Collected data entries
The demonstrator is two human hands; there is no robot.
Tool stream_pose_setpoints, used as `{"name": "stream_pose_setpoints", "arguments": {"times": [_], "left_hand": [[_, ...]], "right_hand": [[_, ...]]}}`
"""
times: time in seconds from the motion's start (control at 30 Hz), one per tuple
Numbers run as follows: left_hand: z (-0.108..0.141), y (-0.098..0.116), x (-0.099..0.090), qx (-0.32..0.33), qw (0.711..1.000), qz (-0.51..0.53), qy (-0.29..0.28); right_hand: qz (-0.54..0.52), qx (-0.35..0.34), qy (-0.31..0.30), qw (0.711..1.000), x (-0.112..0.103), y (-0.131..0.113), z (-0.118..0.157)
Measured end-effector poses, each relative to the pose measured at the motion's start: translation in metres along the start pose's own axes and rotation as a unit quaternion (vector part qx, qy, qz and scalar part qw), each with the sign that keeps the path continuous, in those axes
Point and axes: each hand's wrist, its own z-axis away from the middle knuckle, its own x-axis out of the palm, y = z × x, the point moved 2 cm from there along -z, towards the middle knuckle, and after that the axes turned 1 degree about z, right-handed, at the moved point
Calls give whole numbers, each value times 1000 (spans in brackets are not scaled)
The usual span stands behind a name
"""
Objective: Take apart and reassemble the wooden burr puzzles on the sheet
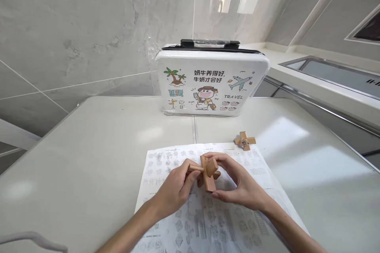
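Note:
Between my two hands is a wooden interlocking puzzle, made of brown pieces that cross one another. My left hand pinches a thin round peg that sticks out of its left side. With thumb and fingers at opposite ends of an upright bar, my right hand grips the puzzle from the right. Both hands are above a printed instruction sheet covered in small diagrams. The puzzle's underside is partly hidden.
A second wooden cross-shaped puzzle rests at the sheet's top right edge. Behind it stands a white cartoon-printed case with a black handle, wrapped in clear plastic. The white table meets a tiled wall; a counter runs along the right.

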Motion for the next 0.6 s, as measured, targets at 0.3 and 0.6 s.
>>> {"name": "stream_pose_setpoints", "arguments": {"times": [0.3,0.6], "left_hand": [[3,-2,6,-22,997,77,5],[0,4,0,15,994,-107,33]], "right_hand": [[-16,10,10,1000,3,0,1],[-12,0,47,999,5,7,2]]}}
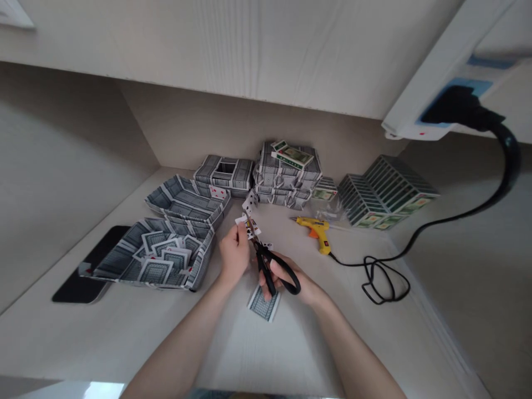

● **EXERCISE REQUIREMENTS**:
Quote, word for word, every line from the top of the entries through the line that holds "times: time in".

● **SOLUTION TO THIS EXERCISE**:
The demonstrator is two human hands; there is no robot.
Tool stream_pose_setpoints, used as `{"name": "stream_pose_setpoints", "arguments": {"times": [_], "left_hand": [[_, ...]], "right_hand": [[_, ...]]}}`
"""
times: time in seconds from the motion's start (control at 30 Hz), one per tuple

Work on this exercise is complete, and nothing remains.